27 (73.0%) 9 (23.7%) 67.5 % <0.0001
Patients with Gr 3/4 Neutropenia

30 (81.1%) 15 (39.5%) 51.3 % 0.0002
Patients with Gr 4 Neutropenia

16 (43.2%) 2 (5.3%) 87.7 % 0.0001
Patients with Gr 4 Neutropenia in Cycle 1

13 (35.1%) 1 (2.6%) 92.6 % 0.0003
Cycles with Febrile Neutropenia

5 1 80.8 % 0.1542
Patients with Febrile Neutropenia

3 (8.1%) 1 (2.6%) 67.9 % 0.2773
Patients with G-CSF Administration

24 (64.9%) 4 (10.5%) 83.8 % <0.0001
Patients with Chemotherapy Cycle Delays

25 (67.6%) 15 (39.5%) 41.6 % 0.0170
Patients with Chemotherapy Dose Reductions

13 (35.1%) 3 (7.9%) 77.5 % 0.0033

(1) etoposide and carboplatin
(2) significance testing at two-sided alpha = 0.2 per prospectively defined analysis plan
The trilaciclib arm also showed favorable trends with reduced Grade 3 anemia, red blood cell transfusions, and Grade 3 thrombocytopenia versus placebo. There was no Grade 4 anemia or thrombocytopenia in either arm.

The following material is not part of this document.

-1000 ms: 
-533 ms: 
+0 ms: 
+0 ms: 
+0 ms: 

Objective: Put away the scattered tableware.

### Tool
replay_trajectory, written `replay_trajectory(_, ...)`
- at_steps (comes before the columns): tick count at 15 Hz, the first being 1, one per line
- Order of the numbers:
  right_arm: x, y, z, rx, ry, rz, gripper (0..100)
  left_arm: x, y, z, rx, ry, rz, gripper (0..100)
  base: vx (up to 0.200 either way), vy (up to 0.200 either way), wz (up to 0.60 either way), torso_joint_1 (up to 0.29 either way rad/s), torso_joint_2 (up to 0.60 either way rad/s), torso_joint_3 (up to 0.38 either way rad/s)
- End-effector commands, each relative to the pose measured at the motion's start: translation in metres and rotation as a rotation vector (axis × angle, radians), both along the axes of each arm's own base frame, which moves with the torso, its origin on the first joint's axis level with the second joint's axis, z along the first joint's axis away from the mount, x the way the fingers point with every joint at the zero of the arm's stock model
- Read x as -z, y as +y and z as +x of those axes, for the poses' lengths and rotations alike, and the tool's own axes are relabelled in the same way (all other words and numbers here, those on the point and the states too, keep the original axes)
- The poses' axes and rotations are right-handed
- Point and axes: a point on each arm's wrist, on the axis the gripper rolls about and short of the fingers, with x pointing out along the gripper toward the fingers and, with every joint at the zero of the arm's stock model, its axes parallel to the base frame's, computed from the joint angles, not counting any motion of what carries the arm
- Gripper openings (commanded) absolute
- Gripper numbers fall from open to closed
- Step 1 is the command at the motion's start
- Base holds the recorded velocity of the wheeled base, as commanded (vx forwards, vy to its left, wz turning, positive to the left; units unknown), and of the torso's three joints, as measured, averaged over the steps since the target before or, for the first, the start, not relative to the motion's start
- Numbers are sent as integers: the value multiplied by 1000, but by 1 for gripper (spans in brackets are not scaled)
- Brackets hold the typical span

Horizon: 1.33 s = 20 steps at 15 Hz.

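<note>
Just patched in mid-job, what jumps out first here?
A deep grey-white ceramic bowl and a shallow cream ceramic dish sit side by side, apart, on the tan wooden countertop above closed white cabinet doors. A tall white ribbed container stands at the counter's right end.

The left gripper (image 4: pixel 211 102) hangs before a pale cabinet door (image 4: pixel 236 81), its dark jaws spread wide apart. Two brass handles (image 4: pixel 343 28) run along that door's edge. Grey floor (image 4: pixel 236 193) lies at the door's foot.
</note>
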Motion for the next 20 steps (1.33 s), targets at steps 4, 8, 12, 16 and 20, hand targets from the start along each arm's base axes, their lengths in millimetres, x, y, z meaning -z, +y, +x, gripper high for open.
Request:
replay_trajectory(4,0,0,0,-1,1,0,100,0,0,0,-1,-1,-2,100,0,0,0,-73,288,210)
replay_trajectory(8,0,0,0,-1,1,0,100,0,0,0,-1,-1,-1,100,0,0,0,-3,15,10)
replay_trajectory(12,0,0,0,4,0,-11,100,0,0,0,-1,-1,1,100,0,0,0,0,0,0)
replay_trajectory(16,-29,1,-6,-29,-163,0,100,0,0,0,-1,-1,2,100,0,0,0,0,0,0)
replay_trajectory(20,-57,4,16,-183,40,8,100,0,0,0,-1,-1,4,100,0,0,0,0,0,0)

In addition to demonstrating myelopreservation benefits across multiple hematopoietic lineages, trilaciclib showed favorable trends versus placebo for overall response rate (ORR), duration of response (DOR) and progression free survival (PFS). The survival data are still immature.

• ORR by blinded independent central review (BICR): trilaciclib 66.7%, placebo 62.2% (p=0.6759)

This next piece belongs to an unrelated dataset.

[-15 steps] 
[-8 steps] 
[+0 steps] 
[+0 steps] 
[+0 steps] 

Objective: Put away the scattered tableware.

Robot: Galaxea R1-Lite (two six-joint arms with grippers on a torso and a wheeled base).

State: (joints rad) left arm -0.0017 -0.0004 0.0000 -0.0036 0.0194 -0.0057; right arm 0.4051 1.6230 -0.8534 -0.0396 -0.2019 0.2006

• Median DOR (BICR): trilaciclib 5.7 months, placebo 4.3 months (p=0.1449)

• PFS (investigator, including clinical progression) median: trilaciclib 6.2 months, placebo 5.0 months (hazard ratio 0.6, p=0.06)
The company plans to share these data with U.S. and European regulatory authorities this year and discuss next steps for the development of trilaciclib. The company also plans to present results from this trial, including updated data from the Phase 1b portion, at a medical meeting later this year.

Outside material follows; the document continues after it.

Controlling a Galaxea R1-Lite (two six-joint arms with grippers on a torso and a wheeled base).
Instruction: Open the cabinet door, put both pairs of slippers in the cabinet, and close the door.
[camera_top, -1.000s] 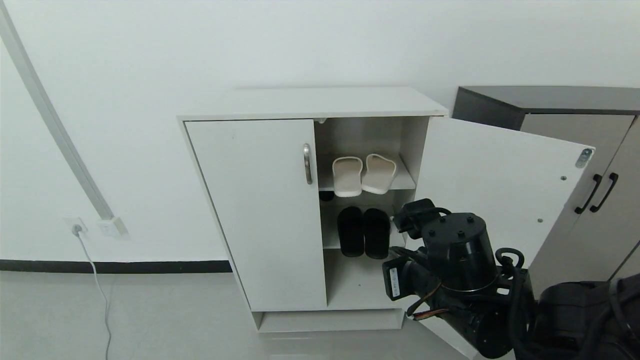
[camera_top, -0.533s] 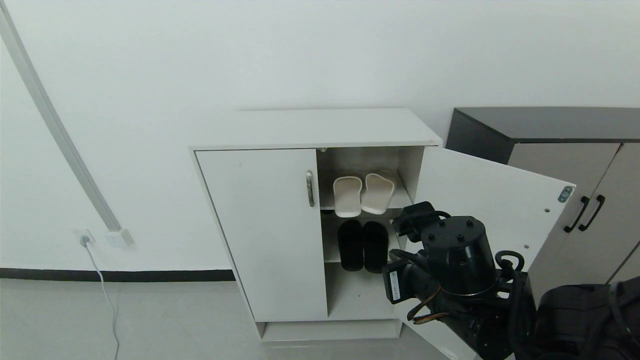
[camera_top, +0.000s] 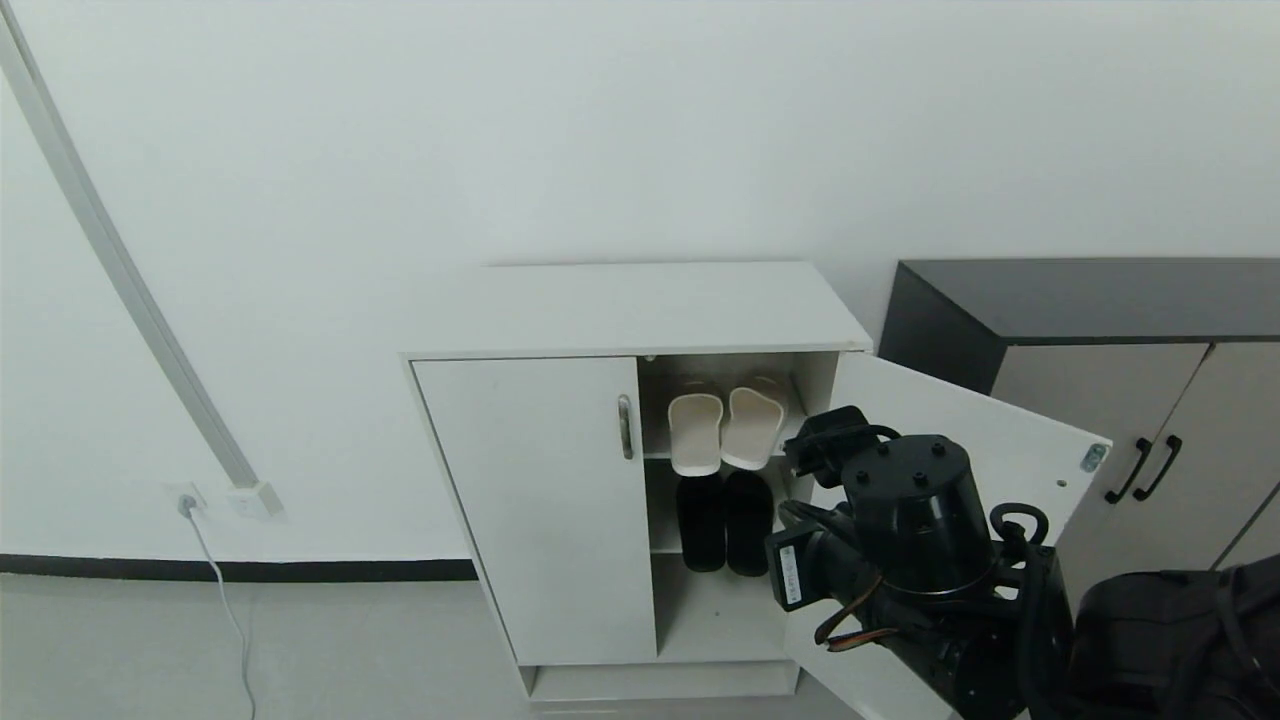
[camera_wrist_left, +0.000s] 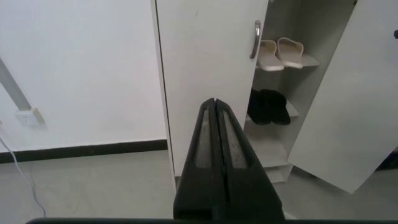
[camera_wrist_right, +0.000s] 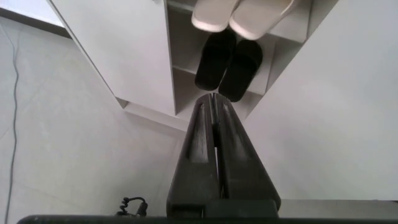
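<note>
The white cabinet (camera_top: 640, 305) stands against the wall with its left door (camera_top: 540, 500) closed and its right door (camera_top: 960, 450) swung open. A cream pair of slippers (camera_top: 725, 428) lies on the upper shelf, and a black pair (camera_top: 722, 525) on the shelf below. My right arm (camera_top: 900, 520) hangs in front of the open door, apart from the shelves. Its gripper (camera_wrist_right: 214, 102) is shut with nothing in it, pointing toward the black slippers (camera_wrist_right: 227, 62). My left gripper (camera_wrist_left: 214, 106) is shut and empty too, facing the closed door (camera_wrist_left: 208, 56) from some way off.
A dark grey cabinet (camera_top: 1100, 330) with black handles stands right beside the open door. At the lower left, a wall socket (camera_top: 188, 500) has a cable hanging to the floor, and a slanted conduit (camera_top: 110, 260) runs up the wall. Bare floor lies before the cabinet.
The whole head view has shifted: the cabinet now sits lower and looks smaller, so the camera moved. Slippers, doors and my right arm keep their places relative to each other.
</note>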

G1 is currently conducting two additional clinical trials of trilaciclib to assess myelopreservation in second- / third-line SCLC and first- / second- / third-line triple-negative breast cancer, with preliminary data from both trials expected in the fourth quarter of 2018. In addition to myelopreservation, trilaciclib’s effect on overall survival (OS) is being evaluated in a Phase 2a trial in first-line extensive stage SCLC as part of a combination regimen with Tecentriq / carboplatin / etoposide. Enrollment of that trial was completed last month, two quarters ahead of schedule.

"The strength of this dataset provides us with a solid foundation to advance the development of trilaciclib and its ultimate commercialization," said Mark Velleca, M.D., Ph.D., Chief Executive Officer. "As shown by our non-exclusive collaboration with Genentech, there is significant interest in combining trilaciclib with checkpoint inhibitor / chemotherapy regimens. We believe that trilaciclib has the potential to become backbone therapy for multiple chemotherapeutic regimens across a variety of cancer types, delivering significant benefits to patients and creating a substantial long-term commercial opportunity."

2

Webcast and Conference Call

The G1 management team will host a conference call and webcast at 8 a.m. EST today. The live call may be accessed by dialing 866-763-6020 (domestic) or 210-874-7713 (international) and entering the conference code: 3098523. A live and archived webcast will be available in the Investors section of G1’s website at www.g1therapeutics.com.

About Trilaciclib (G1T28)

Trilaciclib is a potential first-in-class short-acting CDK4/6 inhibitor in development to preserve hematopoietic stem cells and enhance immune system function during chemotherapy. Trilaciclib is administered intravenously prior to chemotherapy and has the potential to significantly improve treatment outcomes.

Trilaciclib is being evaluated in four randomized Phase 2 clinical trials: a trial in newly diagnosed, treatment-naive SCLC patients (NCT02499770), a trial in previously treated SCLC patients (NCT02514447), a trial in patients with triple-negative breast cancer (NCT02978716), and a trial in combination with Tecentriq and chemotherapy in SCLC patients (NCT03041311).